**Exercise details:** Can the data below be echoed back word for word?

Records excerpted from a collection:

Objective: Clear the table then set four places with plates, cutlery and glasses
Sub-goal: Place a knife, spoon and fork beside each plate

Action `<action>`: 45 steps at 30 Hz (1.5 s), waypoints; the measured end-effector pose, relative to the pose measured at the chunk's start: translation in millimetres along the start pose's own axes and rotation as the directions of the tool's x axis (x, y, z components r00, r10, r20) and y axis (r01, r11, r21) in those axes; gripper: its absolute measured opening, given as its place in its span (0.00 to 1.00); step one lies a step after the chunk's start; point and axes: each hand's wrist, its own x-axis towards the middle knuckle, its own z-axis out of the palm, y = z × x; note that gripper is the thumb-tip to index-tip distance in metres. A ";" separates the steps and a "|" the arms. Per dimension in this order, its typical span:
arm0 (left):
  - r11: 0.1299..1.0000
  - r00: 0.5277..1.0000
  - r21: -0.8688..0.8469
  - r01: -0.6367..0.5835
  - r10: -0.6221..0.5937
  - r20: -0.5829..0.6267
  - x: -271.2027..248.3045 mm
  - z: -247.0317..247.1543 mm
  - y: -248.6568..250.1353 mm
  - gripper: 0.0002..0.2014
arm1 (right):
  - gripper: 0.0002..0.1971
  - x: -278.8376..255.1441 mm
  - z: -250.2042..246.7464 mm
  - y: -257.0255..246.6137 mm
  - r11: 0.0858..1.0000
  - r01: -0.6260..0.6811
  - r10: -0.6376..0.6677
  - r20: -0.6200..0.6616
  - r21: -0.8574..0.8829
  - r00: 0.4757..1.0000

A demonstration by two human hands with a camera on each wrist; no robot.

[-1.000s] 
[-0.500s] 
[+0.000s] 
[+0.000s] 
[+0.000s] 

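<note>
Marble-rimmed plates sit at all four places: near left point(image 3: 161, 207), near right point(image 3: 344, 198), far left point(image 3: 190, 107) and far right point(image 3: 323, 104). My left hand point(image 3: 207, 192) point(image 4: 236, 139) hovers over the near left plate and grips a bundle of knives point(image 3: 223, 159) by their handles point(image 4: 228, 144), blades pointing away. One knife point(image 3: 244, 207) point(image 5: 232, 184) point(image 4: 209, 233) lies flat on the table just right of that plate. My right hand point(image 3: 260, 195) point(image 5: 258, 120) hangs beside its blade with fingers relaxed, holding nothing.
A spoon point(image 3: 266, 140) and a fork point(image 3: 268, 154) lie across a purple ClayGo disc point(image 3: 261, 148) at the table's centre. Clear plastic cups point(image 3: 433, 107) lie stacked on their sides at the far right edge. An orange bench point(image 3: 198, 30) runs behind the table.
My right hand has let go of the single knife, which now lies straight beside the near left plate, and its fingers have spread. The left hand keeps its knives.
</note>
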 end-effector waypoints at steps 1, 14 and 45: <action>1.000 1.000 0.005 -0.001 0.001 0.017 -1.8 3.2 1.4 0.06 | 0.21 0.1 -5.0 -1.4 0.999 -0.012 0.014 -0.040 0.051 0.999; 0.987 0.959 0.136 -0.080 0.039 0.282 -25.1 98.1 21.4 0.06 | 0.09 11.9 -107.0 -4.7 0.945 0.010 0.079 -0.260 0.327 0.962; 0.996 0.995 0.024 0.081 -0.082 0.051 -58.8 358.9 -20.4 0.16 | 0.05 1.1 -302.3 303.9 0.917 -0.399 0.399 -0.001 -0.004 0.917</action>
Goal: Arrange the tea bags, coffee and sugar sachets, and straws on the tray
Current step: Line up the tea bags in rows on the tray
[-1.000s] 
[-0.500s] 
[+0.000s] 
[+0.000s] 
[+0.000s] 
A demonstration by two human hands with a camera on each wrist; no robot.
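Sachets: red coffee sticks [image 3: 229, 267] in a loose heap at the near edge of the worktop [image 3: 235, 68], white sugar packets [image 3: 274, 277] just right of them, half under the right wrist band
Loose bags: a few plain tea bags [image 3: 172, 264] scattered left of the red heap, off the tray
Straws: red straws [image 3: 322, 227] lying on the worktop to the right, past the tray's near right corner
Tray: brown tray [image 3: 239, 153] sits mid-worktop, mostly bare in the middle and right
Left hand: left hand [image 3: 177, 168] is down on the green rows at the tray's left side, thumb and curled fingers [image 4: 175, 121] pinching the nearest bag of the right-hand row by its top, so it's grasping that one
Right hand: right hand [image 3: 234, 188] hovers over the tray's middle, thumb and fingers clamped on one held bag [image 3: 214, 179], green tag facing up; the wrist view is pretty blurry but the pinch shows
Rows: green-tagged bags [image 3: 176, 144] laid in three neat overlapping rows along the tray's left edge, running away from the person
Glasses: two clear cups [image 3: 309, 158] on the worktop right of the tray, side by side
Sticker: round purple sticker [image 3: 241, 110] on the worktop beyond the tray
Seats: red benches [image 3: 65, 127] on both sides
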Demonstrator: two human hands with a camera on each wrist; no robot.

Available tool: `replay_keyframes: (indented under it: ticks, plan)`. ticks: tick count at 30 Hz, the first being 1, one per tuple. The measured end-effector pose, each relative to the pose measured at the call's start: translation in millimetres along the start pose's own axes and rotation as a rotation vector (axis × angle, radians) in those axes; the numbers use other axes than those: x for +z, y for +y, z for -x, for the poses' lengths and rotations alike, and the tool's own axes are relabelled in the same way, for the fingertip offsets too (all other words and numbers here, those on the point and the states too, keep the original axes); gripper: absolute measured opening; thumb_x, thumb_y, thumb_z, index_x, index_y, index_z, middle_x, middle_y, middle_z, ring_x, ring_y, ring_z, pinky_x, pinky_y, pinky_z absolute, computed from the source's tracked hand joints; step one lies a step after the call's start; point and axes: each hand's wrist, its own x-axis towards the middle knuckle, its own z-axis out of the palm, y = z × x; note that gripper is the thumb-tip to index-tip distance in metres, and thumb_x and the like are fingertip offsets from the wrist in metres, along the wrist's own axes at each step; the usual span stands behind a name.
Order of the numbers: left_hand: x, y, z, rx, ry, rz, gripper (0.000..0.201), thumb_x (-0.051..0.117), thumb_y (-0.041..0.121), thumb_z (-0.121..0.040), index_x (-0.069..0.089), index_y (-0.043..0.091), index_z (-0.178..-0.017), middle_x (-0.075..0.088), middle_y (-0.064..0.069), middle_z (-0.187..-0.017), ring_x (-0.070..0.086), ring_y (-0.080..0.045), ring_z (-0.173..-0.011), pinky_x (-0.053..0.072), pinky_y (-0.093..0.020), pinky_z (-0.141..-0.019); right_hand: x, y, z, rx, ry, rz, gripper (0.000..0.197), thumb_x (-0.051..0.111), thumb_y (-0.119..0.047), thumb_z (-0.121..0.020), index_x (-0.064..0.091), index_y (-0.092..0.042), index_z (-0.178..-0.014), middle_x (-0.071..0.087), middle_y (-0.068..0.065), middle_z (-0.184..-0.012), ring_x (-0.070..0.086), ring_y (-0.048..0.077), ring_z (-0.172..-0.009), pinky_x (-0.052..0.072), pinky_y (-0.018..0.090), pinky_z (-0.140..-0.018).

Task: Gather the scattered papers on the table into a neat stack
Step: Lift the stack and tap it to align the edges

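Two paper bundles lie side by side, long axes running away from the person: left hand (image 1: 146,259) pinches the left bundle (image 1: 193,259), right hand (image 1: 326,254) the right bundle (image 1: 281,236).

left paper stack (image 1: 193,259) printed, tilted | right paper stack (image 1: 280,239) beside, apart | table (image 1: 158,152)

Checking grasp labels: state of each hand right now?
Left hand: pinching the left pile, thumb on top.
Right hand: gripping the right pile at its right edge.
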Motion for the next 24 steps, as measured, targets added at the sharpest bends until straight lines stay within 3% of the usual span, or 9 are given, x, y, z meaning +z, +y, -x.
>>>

**Response to this task:**
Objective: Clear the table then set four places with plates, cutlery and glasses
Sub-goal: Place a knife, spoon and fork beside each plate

Action `<action>`: 45 steps at 30 Hz (1.5 s), waypoints; the measured end-effector pose, relative to the pose measured at the chunk's start: translation in millimetres along the start pose's own axes and rotation as the directions of the tool's x axis (x, y, z components r00, r10, r20) and y axis (r01, r11, r21) in those axes; gripper: its absolute measured opening, given as its place in its span (0.00 to 1.00); step one lies a step after the chunk's start; point and axes: each hand's wrist, its own x-axis towards the middle knuckle, its own z-axis out of the palm, y = z × x; note that gripper is the thumb-tip to index-tip distance in metres. A ";" separates the steps and a "|" the arms. Per dimension in this order, its typical span:
arm0 (left):
  - r11: 0.1299..1.0000
  - r00: 0.5277..1.0000
  - r21: -0.8688..0.8469
  - r01: -0.6367..0.5835
  - r10: -0.6221..0.5937
  - r20: -0.5829..0.6267
  - x: -271.2027..248.3045 mm
  - z: -247.0317..247.1543 mm
  - y: -248.6568..250.1353 mm
  - gripper: 0.0002..0.2014
arm1 (right):
  - gripper: 0.0002..0.1971
  - x: -278.8376..255.1441 mm
  - z: -250.2042..246.7464 mm
  - y: -257.0255..246.6137 mm
  - r11: 0.0858..1.0000
  - r01: -0.6260..0.6811
  - r10: -0.6376..0.6677
  - r20: -0.6200..0.6616
  - r21: -0.8574..0.8829
  - r00: 0.4757..1.0000

A demonstration by two human hands with a camera on each wrist; no robot.

[-1.000s] 
[-0.500s] 
[+0.000s] 
[+0.000s] 
[+0.000s] 

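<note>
Marble-rimmed plates sit at all four places: near left point(image 3: 161, 207), near right point(image 3: 344, 198), far left point(image 3: 190, 107) and far right point(image 3: 323, 104). My left hand point(image 3: 207, 192) point(image 4: 236, 139) hovers over the near left plate and grips a bundle of knives point(image 3: 223, 159) by their handles point(image 4: 228, 144), blades pointing away. One knife point(image 3: 244, 207) point(image 5: 232, 184) point(image 4: 209, 233) lies flat on the table just right of that plate. My right hand point(image 3: 260, 195) point(image 5: 258, 120) hangs beside its blade with fingers relaxed, holding nothing.
A spoon point(image 3: 266, 140) and a fork point(image 3: 268, 154) lie across a purple ClayGo disc point(image 3: 261, 148) at the table's centre. Clear plastic cups point(image 3: 433, 107) lie stacked on their sides at the far right edge. An orange bench point(image 3: 198, 30) runs behind the table.
My right hand has let go of the single knife, which now lies straight beside the near left plate, and its fingers have spread. The left hand keeps its knives.
</note>
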 end-effector waypoints at steps 1, 14 and 45: <action>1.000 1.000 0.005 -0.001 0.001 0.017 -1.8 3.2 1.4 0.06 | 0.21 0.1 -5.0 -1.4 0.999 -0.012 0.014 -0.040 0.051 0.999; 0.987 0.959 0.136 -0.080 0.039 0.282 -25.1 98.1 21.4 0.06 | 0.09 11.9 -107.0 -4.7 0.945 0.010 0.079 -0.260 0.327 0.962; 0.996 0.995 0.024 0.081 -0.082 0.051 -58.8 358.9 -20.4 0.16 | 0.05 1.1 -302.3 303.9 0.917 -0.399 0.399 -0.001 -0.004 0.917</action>
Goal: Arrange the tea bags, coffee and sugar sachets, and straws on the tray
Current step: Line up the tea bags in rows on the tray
[-1.000s] 
[-0.500s] 
[+0.000s] 
[+0.000s] 
[+0.000s] 
A demonstration by two human hands with a camera on each wrist; no robot.
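Sachets: red coffee sticks [image 3: 229, 267] in a loose heap at the near edge of the worktop [image 3: 235, 68], white sugar packets [image 3: 274, 277] just right of them, half under the right wrist band
Loose bags: a few plain tea bags [image 3: 172, 264] scattered left of the red heap, off the tray
Straws: red straws [image 3: 322, 227] lying on the worktop to the right, past the tray's near right corner
Tray: brown tray [image 3: 239, 153] sits mid-worktop, mostly bare in the middle and right
Left hand: left hand [image 3: 177, 168] is down on the green rows at the tray's left side, thumb and curled fingers [image 4: 175, 121] pinching the nearest bag of the right-hand row by its top, so it's grasping that one
Right hand: right hand [image 3: 234, 188] hovers over the tray's middle, thumb and fingers clamped on one held bag [image 3: 214, 179], green tag facing up; the wrist view is pretty blurry but the pinch shows
Rows: green-tagged bags [image 3: 176, 144] laid in three neat overlapping rows along the tray's left edge, running away from the person
Glasses: two clear cups [image 3: 309, 158] on the worktop right of the tray, side by side
Sticker: round purple sticker [image 3: 241, 110] on the worktop beyond the tray
Seats: red benches [image 3: 65, 127] on both sides
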Demonstrator: two human hands with a camera on each wrist; no robot.

Available tool: `replay_keyframes: (indented under it: ticks, plan)`. ticks: tick count at 30 Hz, the first being 1, one per tuple. The measured end-effector pose, each relative to the pose measured at the call's start: translation in millimetres along the start pose's own axes and rotation as a rotation vector (axis × angle, radians) in those axes; the numbers use other axes than those: x for +z, y for +y, z for -x, for the poses' lengths and rotations alike, and the tool's own axes are relabelled in the same way, for the fingertip offsets too (all other words and numbers here, those on the point and the states too, keep the original axes); gripper: absolute measured opening; thumb_x, thumb_y, thumb_z, index_x, index_y, index_z, middle_x, middle_y, middle_z, ring_x, ring_y, ring_z, pinky_x, pinky_y, pinky_z absolute, computed from the source's tracked hand joints; step one lies a step after the call's start; point and axes: each hand's wrist, its own x-axis towards the middle knuckle, its own z-axis out of the palm, y = z × x; note that gripper is the thumb-tip to index-tip distance in metres, and thumb_x and the like are fingertip offsets from the wrist in metres, along the wrist's own axes at each step; the usual span stands behind a name.
Order of the numbers: left_hand: x, y, z, rx, ry, rz, gripper (0.000..0.201), thumb_x (-0.051..0.117), thumb_y (-0.041..0.121), thumb_z (-0.121..0.040), index_x (-0.069..0.089), index_y (-0.043..0.091), index_z (-0.178..-0.017), middle_x (-0.075..0.088), middle_y (-0.064..0.069), middle_z (-0.187..-0.017), ring_x (-0.070..0.086), ring_y (-0.080..0.045), ring_z (-0.173..-0.011), pinky_x (-0.053..0.072), pinky_y (-0.093..0.020), pinky_z (-0.141..-0.019); right_hand: x, y, z, rx, ry, rz, gripper (0.000..0.197), thumb_x (-0.051..0.111), thumb_y (-0.119..0.047), thumb_z (-0.121..0.020), index_x (-0.064..0.091), index_y (-0.092..0.042), index_z (-0.178..-0.014), middle_x (-0.071..0.087), middle_y (-0.068..0.065), middle_z (-0.184..-0.012), ring_x (-0.070..0.086), ring_y (-0.048..0.077), ring_z (-0.172..-0.009), pinky_x (-0.052..0.072), pinky_y (-0.018..0.090), pinky_z (-0.140..-0.018).

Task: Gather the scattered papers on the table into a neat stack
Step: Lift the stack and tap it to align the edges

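Two paper bundles lie side by side, long axes running away from the person: left hand (image 1: 146,259) pinches the left bundle (image 1: 193,259), right hand (image 1: 326,254) the right bundle (image 1: 281,236).

left paper stack (image 1: 193,259) printed, tilted | right paper stack (image 1: 280,239) beside, apart | table (image 1: 158,152)

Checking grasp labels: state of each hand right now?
Left hand: pinching the left pile, thumb on top.
Right hand: gripping the right pile at its right edge.
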Motion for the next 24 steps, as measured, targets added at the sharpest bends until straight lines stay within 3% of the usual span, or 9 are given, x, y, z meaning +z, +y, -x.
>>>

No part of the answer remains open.